In this embodiment, the basic procedure is adopted as the transmission control procedure, but it is also possible to use other transmission control procedures such as the high level procedure (HDLC procedure).

Furthermore, although the computer is used as the main control terminal, it is also possible for the packet switching station (PS62) to perform boring or selecting using the computer as the controlled terminal. moreover,
The terminal is not a packet exchange center, but a PAD (Packet
It can also be applied when connecting to a ship (deassembly).
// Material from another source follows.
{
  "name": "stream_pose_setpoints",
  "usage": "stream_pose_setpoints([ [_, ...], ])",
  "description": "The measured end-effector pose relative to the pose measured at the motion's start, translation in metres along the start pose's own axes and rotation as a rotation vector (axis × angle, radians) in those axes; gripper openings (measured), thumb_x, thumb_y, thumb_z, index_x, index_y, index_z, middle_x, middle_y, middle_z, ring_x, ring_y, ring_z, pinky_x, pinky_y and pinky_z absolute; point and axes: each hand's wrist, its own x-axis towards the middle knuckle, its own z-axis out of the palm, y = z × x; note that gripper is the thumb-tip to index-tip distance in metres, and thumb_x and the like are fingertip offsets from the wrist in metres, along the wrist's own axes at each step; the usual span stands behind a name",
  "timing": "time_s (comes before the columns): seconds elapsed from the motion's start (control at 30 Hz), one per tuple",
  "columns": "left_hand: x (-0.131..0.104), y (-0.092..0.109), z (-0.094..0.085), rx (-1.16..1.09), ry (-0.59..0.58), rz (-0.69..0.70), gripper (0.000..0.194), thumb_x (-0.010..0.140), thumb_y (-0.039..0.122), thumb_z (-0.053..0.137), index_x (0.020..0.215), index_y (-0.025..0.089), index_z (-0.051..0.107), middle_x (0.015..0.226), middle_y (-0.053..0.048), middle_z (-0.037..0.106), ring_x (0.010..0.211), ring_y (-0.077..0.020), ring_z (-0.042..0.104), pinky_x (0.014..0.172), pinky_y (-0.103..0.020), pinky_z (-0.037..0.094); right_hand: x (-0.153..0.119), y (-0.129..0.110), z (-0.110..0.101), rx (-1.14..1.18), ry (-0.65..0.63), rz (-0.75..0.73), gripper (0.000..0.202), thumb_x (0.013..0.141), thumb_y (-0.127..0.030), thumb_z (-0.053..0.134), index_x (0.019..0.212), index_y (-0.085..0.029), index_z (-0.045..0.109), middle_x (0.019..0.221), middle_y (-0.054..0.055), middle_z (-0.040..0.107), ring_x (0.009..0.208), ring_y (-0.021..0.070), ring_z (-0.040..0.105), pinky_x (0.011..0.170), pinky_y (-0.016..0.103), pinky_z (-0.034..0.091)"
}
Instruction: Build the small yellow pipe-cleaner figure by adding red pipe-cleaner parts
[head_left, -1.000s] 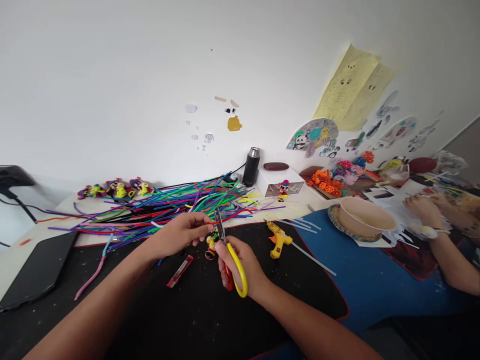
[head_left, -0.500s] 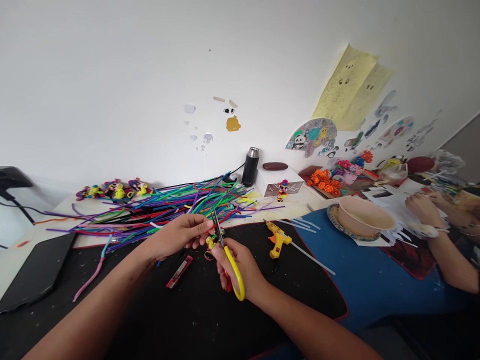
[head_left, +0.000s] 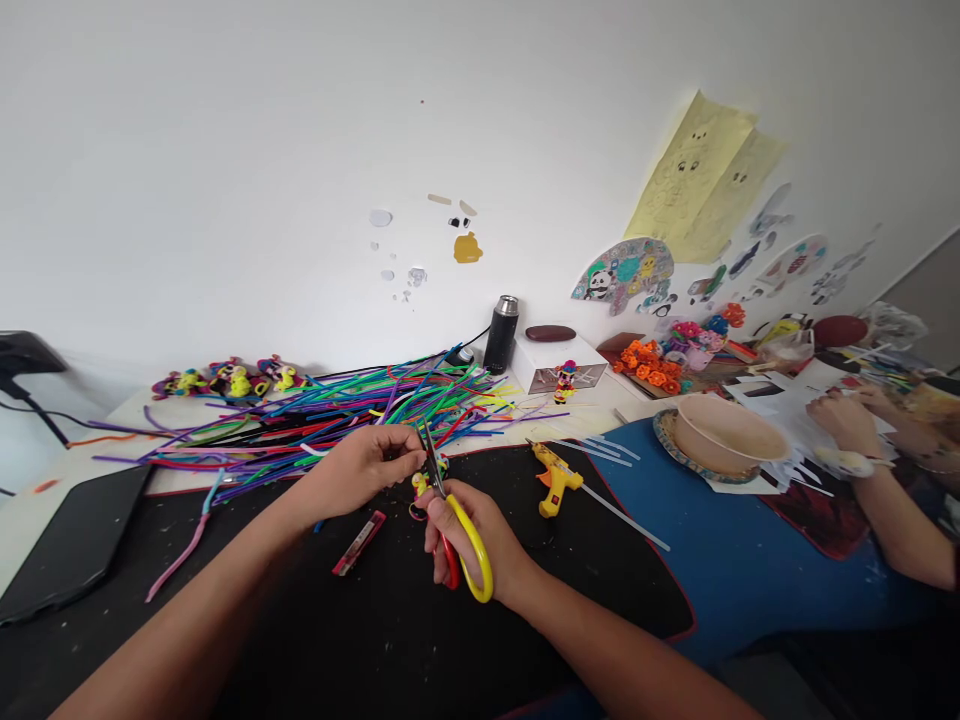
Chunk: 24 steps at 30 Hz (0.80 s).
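My right hand [head_left: 480, 540] is shut on a pair of scissors [head_left: 469, 550] with one yellow and one red handle, the blades pointing up and away from me. Just left of the blades, my left hand [head_left: 375, 465] is closed in a pinch. Whatever sits between its fingertips is too small and covered to make out. Partly hidden behind the hands, a small yellow and pink figure [head_left: 420, 487] lies on the black mat [head_left: 337, 640]. A narrow red packet [head_left: 358, 543] rests on the mat below my left hand.
Behind my hands spreads a pile of coloured pipe cleaners [head_left: 360, 410]. A yellow glue gun [head_left: 555, 478] lies to the right, near a beige bowl [head_left: 731, 435]. A black flask [head_left: 502, 335] stands by the wall. At far right, another person's hands [head_left: 847, 420] work over papers.
The scissors' handles have spread and the red one shows more. My left hand's fingers have drawn closer together beside the blades.
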Motion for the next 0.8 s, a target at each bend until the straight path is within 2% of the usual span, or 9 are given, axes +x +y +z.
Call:
stream_pose_setpoints([
  [0.27,0.000,-0.001,-0.001,0.036,-0.009,0.010,0.037,0.097,0.051,0.061,0.081,0.019,0.067,0.070,0.001,0.059,0.065,-0.0148,0.051,0.061,-0.025,0.042,-0.005,-0.005,0.001,-0.007,0.031,0.020,0.062,0.083,-0.080,0.067,0.095,-0.020,0.056,0.060,-0.009,0.056,0.034,0.0071,0.048,0.032,0.018,0.035],
  [0.47,0.001,0.002,0.009,0.012,-0.012,-0.007,0.033,0.097,0.049,0.060,0.083,0.021,0.068,0.073,0.001,0.066,0.066,-0.0167,0.058,0.064,-0.026,0.044,-0.007,-0.006,0.003,0.001,0.081,0.032,0.057,0.084,-0.077,0.066,0.087,-0.023,0.050,0.051,-0.012,0.048,0.030,0.0070,0.043,0.030,0.017,0.033],
  [0.57,0.001,0.006,0.015,0.096,0.012,0.007,0.031,0.097,0.047,0.058,0.082,0.022,0.068,0.074,0.000,0.069,0.067,-0.0179,0.060,0.065,-0.027,0.044,-0.009,-0.002,0.002,-0.011,0.121,0.066,0.053,0.085,-0.073,0.067,0.085,-0.023,0.049,0.048,-0.013,0.046,0.029,0.0070,0.039,0.029,0.017,0.031],
  [0.7,0.001,0.011,0.021,0.294,0.060,-0.037,0.032,0.096,0.048,0.055,0.082,0.022,0.068,0.070,0.001,0.067,0.062,-0.0176,0.055,0.059,-0.027,0.038,-0.014,0.006,0.000,-0.022,0.174,0.110,0.047,0.087,-0.067,0.066,0.082,-0.024,0.048,0.043,-0.013,0.044,0.027,0.0081,0.037,0.029,0.018,0.028],
  [0.8,0.002,0.012,0.022,0.301,0.067,-0.055,0.035,0.096,0.052,0.055,0.083,0.022,0.069,0.069,0.000,0.067,0.061,-0.0179,0.054,0.059,-0.027,0.038,-0.019,0.007,-0.002,0.006,0.152,0.132,0.048,0.085,-0.067,0.068,0.082,-0.024,0.049,0.043,-0.013,0.044,0.028,0.0080,0.038,0.030,0.018,0.029],
])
[Brief explanation of the drawing]

Figure 1 is a connection diagram of a multi-drop line using a specific communication line, Figure 2 is a sequence chart when the basic procedure is used in Figure 1, and Figure 3 is a connection diagram of a multi-drop line using a specific communication line. Connection diagram when accommodated, No. 4
3 is a sequence chart in FIG. 3, FIG. 5 is a connection diagram of a multi-drop line to a packet switching network showing an embodiment of the present invention, and FIG. 6 is a connection diagram showing a logical connection method in FIG. 5. FIG. 7 is a sequence chart when the basic procedure is used in FIG. 1: Multidrop line, 2, 12, 52: Computer (main control terminal), 3-6, 13-15, 53-58: Controlled terminal, 51: Packet switching network, 59-62: Packet switching center, P /S: Bowling or selecting signal,
INTF: Interfacial Engineering. Figure 1 Figure 2 Figure 3 Figure 4 Figure 5 Figure 6 Figure 7

Claims (1)

[Claims] 1. In a system in which one polling or selecting main control terminal and one or more polling or selecting controlled terminals are coupled via a store-and-forward network, the main control terminal and the means for independently polling or selecting between the terminal accommodating exchanges; means for polling or selecting each of the controlled terminals independently from the terminal accommodating station; and means for transmitting data between the terminal accommodating stations. 1. A method for coupling a multi-drop line to a store-and-forward network, characterized in that, after transmitting control information, a means is provided for temporarily storing and holding the received terminal information in the receiving terminal accommodation station. 2 After the polling operation, the controlled terminal accommodating switching center
The data received from the controlled terminal is transferred to the main control terminal accommodating station via a store-and-forward network, and the data is transferred to the main control terminal in synchronization with polling control between the main control terminal and the terminal accommodating station. A system for coupling a multi-drop line to a store-and-forward network according to claim 1. 3 After the selecting operation, the main control terminal accommodating station transfers the data received from the main control terminal to a predetermined controlled terminal accommodating station via the store-and-forwarding network, and performs the selecting operation of the controlled terminal accommodating station. 2. A system for coupling a multi-drop line to a store-and-forward network according to claim 1, wherein the multi-drop line is transferred to a controlled terminal in synchronization with the control terminal.